I turned 18 in 1967, before the government said 18 was fully adult. It wouldn’t have mattered much. I was foolish, immature, and nearly dangerous in some ways. I didn’t believe it at the time, of course. Every teenager believes he/she is very mature for his age. Most of us were damn fools at 18, and none of us knew it. :smack:

This is a tough question for me.

At 17 I was legally an adult, finishing my senior year of high school while working full-time as a waitress, paying for my own gas, groceries, utility bills, etc. On the last day of school, while the other seniors ran around madly taking photographs of one another and handing out senior pics, I was sitting at my desk balancing my checkbook, mentally a world away.
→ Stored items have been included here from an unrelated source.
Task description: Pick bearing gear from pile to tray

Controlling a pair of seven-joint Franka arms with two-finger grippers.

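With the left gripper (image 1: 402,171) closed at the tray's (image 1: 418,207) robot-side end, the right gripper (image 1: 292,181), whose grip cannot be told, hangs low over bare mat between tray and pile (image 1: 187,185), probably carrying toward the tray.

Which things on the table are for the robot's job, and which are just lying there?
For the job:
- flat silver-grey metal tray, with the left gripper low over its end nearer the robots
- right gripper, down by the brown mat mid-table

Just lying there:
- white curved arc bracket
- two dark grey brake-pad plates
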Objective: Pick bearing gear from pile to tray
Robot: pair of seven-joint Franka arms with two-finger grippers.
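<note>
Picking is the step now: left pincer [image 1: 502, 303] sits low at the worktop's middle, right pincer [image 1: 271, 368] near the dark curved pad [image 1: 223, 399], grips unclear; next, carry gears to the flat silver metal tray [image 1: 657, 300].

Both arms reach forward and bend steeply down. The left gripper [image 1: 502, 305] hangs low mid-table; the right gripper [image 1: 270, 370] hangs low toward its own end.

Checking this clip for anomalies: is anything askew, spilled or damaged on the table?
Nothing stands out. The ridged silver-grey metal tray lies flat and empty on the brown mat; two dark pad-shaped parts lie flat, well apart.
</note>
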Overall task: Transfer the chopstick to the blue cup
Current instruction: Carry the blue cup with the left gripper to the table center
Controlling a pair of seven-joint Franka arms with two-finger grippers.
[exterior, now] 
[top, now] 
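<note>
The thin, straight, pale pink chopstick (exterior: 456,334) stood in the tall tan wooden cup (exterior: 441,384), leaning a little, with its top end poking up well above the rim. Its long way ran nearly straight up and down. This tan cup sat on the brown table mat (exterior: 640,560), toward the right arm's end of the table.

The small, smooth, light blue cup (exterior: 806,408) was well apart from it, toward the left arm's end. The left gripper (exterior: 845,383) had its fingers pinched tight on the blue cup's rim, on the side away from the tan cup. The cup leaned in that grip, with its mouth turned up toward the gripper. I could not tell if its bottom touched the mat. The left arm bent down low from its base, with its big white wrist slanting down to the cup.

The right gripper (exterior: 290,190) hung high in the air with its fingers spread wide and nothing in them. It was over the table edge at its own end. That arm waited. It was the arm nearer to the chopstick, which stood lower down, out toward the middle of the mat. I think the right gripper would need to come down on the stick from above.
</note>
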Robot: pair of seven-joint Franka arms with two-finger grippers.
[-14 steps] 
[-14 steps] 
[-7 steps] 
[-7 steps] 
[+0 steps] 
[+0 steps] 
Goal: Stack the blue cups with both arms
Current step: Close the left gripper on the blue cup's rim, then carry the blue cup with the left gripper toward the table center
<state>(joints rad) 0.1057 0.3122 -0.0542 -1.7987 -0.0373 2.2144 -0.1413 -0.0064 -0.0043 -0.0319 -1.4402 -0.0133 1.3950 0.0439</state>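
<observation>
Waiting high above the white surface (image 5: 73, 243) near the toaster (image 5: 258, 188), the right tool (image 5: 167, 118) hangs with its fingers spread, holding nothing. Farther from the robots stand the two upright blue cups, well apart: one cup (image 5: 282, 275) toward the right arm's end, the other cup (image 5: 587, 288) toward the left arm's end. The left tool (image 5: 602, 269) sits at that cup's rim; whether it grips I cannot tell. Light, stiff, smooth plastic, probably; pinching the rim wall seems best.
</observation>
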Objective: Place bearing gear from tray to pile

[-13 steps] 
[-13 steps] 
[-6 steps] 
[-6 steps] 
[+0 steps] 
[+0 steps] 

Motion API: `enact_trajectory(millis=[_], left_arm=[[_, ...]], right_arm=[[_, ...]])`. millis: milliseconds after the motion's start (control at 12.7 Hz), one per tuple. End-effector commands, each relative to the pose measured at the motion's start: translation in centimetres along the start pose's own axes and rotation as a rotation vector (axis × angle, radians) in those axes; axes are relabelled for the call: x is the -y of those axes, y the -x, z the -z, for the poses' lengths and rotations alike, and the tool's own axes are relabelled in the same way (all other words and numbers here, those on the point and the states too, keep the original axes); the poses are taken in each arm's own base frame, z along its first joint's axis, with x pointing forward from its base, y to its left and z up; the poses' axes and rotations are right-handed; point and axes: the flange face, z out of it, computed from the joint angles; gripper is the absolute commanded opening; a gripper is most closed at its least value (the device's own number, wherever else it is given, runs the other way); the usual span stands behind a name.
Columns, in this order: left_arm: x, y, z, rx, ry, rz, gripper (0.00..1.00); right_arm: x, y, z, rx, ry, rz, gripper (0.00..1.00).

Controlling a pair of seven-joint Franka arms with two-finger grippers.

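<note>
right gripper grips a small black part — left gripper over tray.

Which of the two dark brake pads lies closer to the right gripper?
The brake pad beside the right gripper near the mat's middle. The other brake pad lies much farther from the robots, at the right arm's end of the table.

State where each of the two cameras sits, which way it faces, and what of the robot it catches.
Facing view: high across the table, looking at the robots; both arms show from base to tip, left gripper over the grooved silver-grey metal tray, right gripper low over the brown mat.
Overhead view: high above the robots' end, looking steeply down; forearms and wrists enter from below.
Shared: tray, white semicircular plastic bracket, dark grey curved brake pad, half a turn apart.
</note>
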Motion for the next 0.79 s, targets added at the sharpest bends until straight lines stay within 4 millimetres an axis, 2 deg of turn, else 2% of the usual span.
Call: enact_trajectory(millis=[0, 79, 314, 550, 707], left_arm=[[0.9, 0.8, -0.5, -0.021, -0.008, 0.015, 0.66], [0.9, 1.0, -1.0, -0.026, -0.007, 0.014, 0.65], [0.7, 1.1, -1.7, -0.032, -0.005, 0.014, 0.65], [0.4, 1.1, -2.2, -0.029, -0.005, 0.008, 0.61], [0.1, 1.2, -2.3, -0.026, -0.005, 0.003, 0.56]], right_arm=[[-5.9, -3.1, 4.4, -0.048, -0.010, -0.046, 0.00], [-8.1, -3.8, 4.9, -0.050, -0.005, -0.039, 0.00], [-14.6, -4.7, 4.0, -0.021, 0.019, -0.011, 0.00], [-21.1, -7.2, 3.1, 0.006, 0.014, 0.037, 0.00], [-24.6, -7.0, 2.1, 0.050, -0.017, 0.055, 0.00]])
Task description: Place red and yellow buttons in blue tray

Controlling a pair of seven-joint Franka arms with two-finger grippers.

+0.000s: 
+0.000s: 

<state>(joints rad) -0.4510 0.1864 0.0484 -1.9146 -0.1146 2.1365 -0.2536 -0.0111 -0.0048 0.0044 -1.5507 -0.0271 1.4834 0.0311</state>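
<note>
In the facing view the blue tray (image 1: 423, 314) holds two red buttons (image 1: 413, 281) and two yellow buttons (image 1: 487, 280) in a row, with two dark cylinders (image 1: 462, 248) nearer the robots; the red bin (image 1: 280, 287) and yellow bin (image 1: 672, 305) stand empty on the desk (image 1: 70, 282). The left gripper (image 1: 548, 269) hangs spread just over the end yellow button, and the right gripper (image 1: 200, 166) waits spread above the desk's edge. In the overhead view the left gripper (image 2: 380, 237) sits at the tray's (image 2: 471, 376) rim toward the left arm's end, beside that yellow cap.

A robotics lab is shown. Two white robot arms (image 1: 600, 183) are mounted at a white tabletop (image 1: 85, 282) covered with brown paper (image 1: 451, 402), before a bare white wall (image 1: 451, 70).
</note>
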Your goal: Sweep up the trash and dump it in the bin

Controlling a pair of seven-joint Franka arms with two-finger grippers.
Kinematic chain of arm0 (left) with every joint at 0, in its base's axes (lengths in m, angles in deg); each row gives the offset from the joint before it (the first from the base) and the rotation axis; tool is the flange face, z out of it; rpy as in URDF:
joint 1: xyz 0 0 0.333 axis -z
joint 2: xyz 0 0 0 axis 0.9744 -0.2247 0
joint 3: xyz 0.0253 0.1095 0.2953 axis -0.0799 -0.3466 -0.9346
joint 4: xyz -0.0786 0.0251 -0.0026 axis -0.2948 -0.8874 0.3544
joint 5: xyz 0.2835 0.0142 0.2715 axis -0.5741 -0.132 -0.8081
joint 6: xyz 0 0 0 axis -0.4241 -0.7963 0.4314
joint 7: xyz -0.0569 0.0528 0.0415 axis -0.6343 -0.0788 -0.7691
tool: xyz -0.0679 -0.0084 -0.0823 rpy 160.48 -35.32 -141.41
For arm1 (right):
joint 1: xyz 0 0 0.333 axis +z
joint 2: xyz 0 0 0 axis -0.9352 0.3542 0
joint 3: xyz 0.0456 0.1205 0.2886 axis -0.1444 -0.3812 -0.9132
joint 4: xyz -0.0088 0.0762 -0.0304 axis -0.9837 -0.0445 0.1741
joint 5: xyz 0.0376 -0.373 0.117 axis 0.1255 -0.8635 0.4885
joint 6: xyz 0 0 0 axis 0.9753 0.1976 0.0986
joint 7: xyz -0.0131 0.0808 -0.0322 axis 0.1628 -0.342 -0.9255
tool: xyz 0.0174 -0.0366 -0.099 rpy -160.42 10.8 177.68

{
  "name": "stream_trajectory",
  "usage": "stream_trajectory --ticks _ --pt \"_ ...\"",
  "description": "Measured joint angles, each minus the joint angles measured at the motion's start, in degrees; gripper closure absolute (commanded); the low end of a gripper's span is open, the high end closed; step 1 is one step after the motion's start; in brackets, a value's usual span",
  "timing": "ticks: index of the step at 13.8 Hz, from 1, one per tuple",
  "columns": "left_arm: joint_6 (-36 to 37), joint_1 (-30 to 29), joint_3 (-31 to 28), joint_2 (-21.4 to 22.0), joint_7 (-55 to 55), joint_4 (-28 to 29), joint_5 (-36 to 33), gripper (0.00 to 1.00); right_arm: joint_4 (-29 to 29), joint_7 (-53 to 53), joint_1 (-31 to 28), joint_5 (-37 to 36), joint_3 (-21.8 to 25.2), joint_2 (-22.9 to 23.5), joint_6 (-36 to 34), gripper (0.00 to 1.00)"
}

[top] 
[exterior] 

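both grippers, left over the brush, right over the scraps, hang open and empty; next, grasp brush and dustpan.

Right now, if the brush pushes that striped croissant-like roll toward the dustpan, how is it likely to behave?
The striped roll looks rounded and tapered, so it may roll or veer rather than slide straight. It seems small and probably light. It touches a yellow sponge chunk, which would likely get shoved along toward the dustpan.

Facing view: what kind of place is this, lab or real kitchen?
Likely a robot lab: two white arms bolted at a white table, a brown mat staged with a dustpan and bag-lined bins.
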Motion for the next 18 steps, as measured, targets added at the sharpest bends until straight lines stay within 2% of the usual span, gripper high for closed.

I wasn’t really thinking, ‘‘Am I an adult or not?’’ I was just doing what I had to in order to move onto college and with the rest of my life. The day I graduated Salutatorian of my high school class, I had to give a speech. You’d think I’d have been bursting with pride, but I felt nothing. It was not the time to feel.

But really, there has to be more to adulthood than that. I used to think I became a ‘‘woman’’ at 17, but looking back on myself, it is clear I was still a child–just a motivated and responsible one. I feel like some part of me just knew I had to do that one thing for myself. I allowed myself plenty of irresponsibility once I got to college. :wink:

Because of how much I had to teach myself, I didn’t truly feel like I was a woman until I got married at 23. Sometimes I still don’t quite feel as mature as I should be. It seems like there are always bits and pieces of me that will be behind… but I’ve come around tremendously in the past two years. I try not to mentally punish myself for the things I did not know and still don’t know.

People call me ‘‘ma’am’’ on the phone now, it weirds me out. That kind of stuff just sneaks up on you I guess. At 24, though I’m not as emotionally mature as I’d like to be, I must concede that I am, in fact, a woman. The thing that makes me feel the most grown-up is anything to do with my marriage. I am incredibly proud of my marriage, and I think I am most responsible concerning that. Something about starting a family really makes you grow up fast.

I think that as far as everyone else was concerned, it was when I got out of school and got my own job and place.

For me, it was a little later on, when my uncle, dad and cousins started asking my advice on things unrelated to my profession; to me, it signified that I’d “arrived”, and was now fully part of the adult family, and not looked at as just my parents’ kid.